9. Grille salariale après reconversion
| Profil | Expérience | Salaire brut annuel médian | Fourchette haute |
|---|---|---|---|
| Junior (reconversion récente) | 0-2 ans | 32 500€ | 36 000€ |
| Confirmé (3-5 ans) | 3-5 ans | 42 000€ | 48 000€ |
| Senior (6+ ans) | 6-10 ans | 55 000€ | 68 000€ |
| Architecte IoT | 8+ ans | 65 000€ | 85 000€ |
Les écarts salariaux dépendent de la localisation et de la spécialisation. Un IoT Engineer spécialisé en sécurité (SSTIC) gagne 10-15% de plus. Les postes en région parisienne sont 12% plus rémunérateurs qu’en province, selon APEC.
10. Témoignages indicatifs et études de cas
Marco, 34 ans, ex-automaticien chez Renault, s’est reconverti via une POE AFPA de 5 mois en 2024. Il est aujourd’hui IoT Engineer chez Sagemcom à Paris, salaire de 34 000€. "J’ai repris les bases du code embarqué. La pédagogie par projets m’a aidé. J’ai envoyé 25 candidatures avant de décrocher le poste."
Léa, 28 ans, ex-développeuse web chez Shotgun, a suivi le bootcamp Wild Code School IoT à Lyon. "La formation était dense. J’ai appris la sécurité IoT et le cloud. Mon stage chez Bouygues Telecom a débouché sur un CDI à 32 000€ en 2025."
L’étude Simplon.co sur 120 reconvertis en 2024-2025 montre un taux d’emploi de 71% à 6 mois, dont 84% en CDI. Les compétences qui ont fait la différence : protocole MQTT (42% des recrutés), cloud AWS/Azure (38%), sécurité (36%).

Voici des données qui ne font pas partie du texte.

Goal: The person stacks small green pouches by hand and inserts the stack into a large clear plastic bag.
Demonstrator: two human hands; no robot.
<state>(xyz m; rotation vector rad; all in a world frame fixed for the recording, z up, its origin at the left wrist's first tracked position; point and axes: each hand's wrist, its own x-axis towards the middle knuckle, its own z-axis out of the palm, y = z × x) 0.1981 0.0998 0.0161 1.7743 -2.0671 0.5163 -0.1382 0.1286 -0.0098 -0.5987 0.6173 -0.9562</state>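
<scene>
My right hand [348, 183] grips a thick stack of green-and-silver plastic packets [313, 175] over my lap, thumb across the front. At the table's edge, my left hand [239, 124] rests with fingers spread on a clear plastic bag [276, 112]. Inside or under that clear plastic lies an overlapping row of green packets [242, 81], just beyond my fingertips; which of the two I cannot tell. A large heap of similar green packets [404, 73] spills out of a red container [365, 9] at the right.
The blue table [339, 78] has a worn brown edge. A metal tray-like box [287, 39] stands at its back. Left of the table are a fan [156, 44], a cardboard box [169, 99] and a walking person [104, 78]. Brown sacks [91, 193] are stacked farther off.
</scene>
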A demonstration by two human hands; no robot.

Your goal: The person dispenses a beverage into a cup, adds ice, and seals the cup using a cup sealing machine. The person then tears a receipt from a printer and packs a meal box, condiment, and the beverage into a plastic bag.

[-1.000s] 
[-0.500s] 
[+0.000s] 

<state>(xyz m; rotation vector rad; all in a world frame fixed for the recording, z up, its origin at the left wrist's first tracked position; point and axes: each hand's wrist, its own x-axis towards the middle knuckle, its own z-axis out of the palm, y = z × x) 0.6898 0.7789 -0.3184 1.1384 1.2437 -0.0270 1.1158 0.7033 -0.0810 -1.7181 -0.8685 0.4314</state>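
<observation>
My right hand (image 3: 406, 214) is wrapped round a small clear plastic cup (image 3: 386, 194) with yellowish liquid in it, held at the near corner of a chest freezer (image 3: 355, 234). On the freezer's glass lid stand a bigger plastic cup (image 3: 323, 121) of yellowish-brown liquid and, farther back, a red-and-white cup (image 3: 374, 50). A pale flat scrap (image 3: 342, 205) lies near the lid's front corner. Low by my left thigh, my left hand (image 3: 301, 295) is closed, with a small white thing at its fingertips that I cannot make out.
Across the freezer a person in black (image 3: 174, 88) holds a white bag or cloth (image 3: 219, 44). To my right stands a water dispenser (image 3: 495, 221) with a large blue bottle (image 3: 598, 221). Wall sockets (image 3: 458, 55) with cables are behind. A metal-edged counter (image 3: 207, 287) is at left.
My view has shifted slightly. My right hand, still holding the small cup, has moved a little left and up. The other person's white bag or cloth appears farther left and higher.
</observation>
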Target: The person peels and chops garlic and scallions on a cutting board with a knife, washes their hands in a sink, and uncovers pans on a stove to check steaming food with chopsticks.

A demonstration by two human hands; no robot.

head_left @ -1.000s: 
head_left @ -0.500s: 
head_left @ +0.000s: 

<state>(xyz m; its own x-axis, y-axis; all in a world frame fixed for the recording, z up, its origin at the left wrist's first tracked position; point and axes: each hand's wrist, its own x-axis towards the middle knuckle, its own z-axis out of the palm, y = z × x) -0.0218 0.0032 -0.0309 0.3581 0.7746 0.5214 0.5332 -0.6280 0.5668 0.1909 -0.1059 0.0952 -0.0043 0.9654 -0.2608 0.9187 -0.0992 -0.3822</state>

Théo, 41 ans, ex-technicien réseau chez Free, a obtenu le titre RS6585 en 2023 chez FICIME. "J’ai validé par VAE. Le jury a été exigeant sur le projet technique. Cela m’a pris 14 mois." Il travaille aujourd’hui en freelance chez Schneider Electric pour 450€/jour.
11. Risques et limites de cette reconversion
Les risques sont réels. Premier facteur : le rythme d’innovation. L'IoT évolue vite. Les protocoles changent (Zigbee vs Matter vs Thread). Un engineer doit se former en continu. L'APEC estime le temps de veille nécessaire à 5 heures par semaine.
Second point : la concurrence des juniors diplômés d’écoles d’ingénieurs. En 2025, 2 500 étudiants sont sortis d’écoles avec une spécialisation IoT (source CTI). Les reconvertis doivent prouver une expérience pratique solide.
Troisième limite : le salaire de départ. 32 500€ brut en 2026 reste modeste pour un reconverti qui avait parfois 40 000-50 000€ dans son métier précédent. L’écart se réduit après 3 ans d’expérience.
Quatrième risque : la dépendance aux financements. Les CPF peuvent être refusés. 60% des demandes de financement IoT ont été rejetées en 2025 par les opérateurs (source FONGECIF). Le recours à l’épargne personnelle est fréquent.
Cinquième point : le besoin en équipement. Un kit de prototypage coûte 200-500€. Les licences logicielles (IDE, simulateurs) sont gratuites, mais l’investissement en oscilloscope ou analyseur logique peut atteindre 1 000€. À anticiper.
Enfin, les périodes de chômage technique sont fréquentes dans ce secteur cyclique. INSEE note une volatilité des emplois IoT de 15% supérieure à la moyenne des métiers IT. Un plan B (développement web, data engineer) est conseillé.
Fiche rédigée en janvier 2026. Sources : DARES BMO 2026, France Compétences RS6585, APEC Baromètre Tech 2026, France Travail Statistiques IoT 2026, Numeum Panorama 2026, INSEE Emploi Connecté 2025.